Di setiap Rumoh Aceh, tiang-tiang penyangga diletakkan dengan posisi sejajar sebanyak empat baris dengan jarak tiap tiang kira-kira 2,5 hingga 4 meter. Tedapat dua buah tiang yang khusus di dalam barisan tiang-tiang itu, yaitu Tameh Raja dan Tameh Inoeng. Masing-masing Tameh itu diletakkan di bagian utara dan selatan.
Terdapat perbedaan pada Rumoh Aceh Bentara Pineung dengan Rumoh Aceh umumnya, yaitu pada bagian belakang terdapat Rumoh Miyub (bawah). Bentuknya seperti Rumah Eropa dan berlantai marmer. Di sekeliling Rumoh Miyub di bangun tembok beton yang berfungsi sebagai dinding.
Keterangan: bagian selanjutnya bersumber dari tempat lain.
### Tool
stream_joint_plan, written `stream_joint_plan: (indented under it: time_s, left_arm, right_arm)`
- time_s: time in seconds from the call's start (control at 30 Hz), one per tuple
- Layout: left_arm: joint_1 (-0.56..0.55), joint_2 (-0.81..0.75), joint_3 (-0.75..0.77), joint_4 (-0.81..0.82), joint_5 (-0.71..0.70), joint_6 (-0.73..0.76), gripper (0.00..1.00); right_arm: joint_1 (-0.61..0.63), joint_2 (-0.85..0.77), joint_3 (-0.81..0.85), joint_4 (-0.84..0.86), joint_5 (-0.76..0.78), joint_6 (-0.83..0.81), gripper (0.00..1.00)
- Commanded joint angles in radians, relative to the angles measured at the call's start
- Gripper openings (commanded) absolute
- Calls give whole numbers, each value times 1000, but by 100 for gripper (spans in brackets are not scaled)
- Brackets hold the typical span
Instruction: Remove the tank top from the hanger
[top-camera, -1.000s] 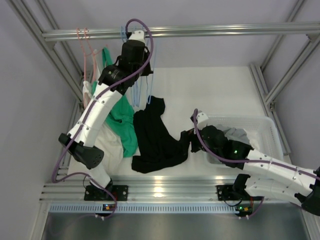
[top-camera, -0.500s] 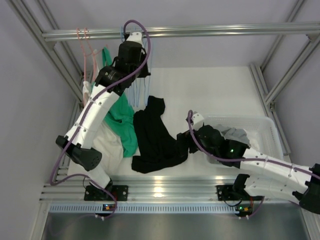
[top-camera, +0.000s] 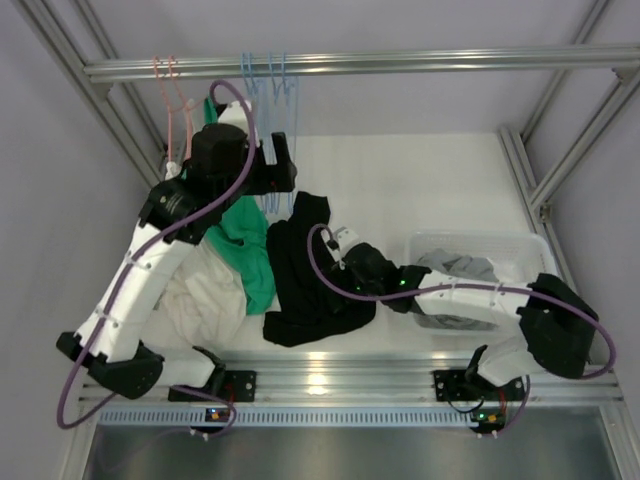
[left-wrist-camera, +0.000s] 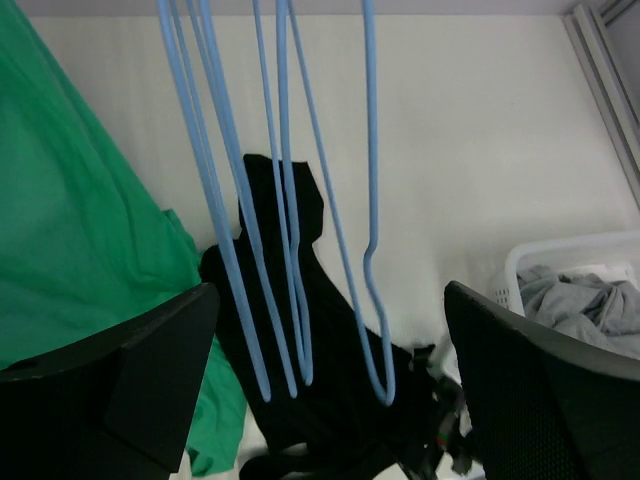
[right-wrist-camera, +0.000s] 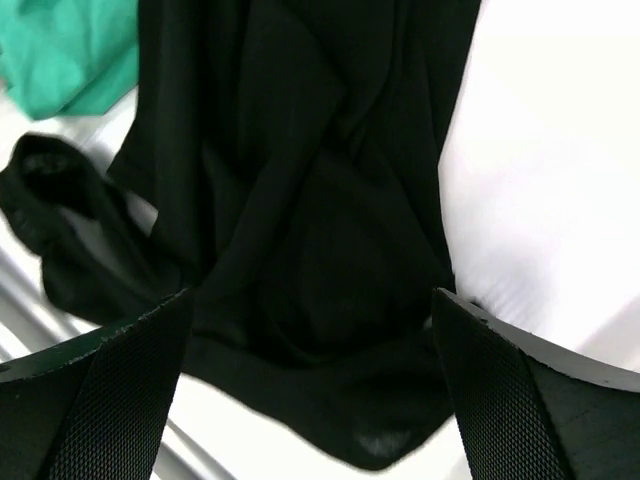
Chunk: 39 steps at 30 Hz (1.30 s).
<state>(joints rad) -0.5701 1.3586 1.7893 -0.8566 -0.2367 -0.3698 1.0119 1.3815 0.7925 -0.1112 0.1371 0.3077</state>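
Note:
The black tank top (top-camera: 310, 275) lies crumpled on the white table, free of any hanger. Several bare blue hangers (top-camera: 270, 85) hang from the top rail. In the left wrist view the same blue hangers (left-wrist-camera: 290, 250) dangle between the wide-apart fingers of my left gripper (left-wrist-camera: 330, 380), touching neither, with the tank top (left-wrist-camera: 280, 300) below them. My left gripper (top-camera: 278, 172) is open just in front of the hangers. My right gripper (top-camera: 342, 262) hovers open over the tank top (right-wrist-camera: 300, 200), and its fingers (right-wrist-camera: 95, 400) hold nothing.
A green garment (top-camera: 245, 240) hangs from pink hangers (top-camera: 175, 95) at the left, over a white garment (top-camera: 200, 300). A white basket (top-camera: 530, 250) with grey clothes (top-camera: 460, 270) stands at the right. The metal rail (top-camera: 400, 63) crosses the back.
My left gripper has opened and drawn back from the blue hangers toward the near left. My right arm has swung left from the basket to over the black tank top, opening fully.

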Motion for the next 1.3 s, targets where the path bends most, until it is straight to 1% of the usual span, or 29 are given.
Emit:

Rumoh Miyub ini memiliki dua fungsi, pertama sebagai dapur dan kedua sebagai kamar tambahan untuk orang tua yang anak perempuannya sudah menikah. Pada bangunan Rumoh Aceh umumnya Rumoh Miyub ini disebut juga dengan Tifiek.
Sedikit informasi, dalam proses pembangunan Rumoh Aceh dilakukan upacara adat dengan tiga tahapan. Pertama dilakukan pada saat pengambilan material dari hutan. Kedua, upacara adat dilakukan saat proses pembangunan dimulai. Pada tahap ini akan diadakan musyawarah terlebih dahulu antara kepala adat atau Teungku dengan keluarga pemilik rumah untuk membahas mekanisme pembangunan Rumoh Aceh. Ketiga, upacara adat akan dilakukan ketika pembangunan Rumoh Aceh sudah rampung. Tepanya saat pemilik rumah akan menempatinya (Peusijuek).
Upacara dengan tiga tahapan ini bertujuan untuk meningkatkan rasa gotong royong anatar sesama masyarakat. Hal inilah yang menyebabkan terciptanya keharmonisan dalam lingkungan masyarakat yang berjalan selaras dengan adat. Adapun aturan penempatan ruang dalam Rumoh Aceh dapat dikatakan sebagai lambang ketaatan terhadap aturan yang telah ditetapkan.(zk)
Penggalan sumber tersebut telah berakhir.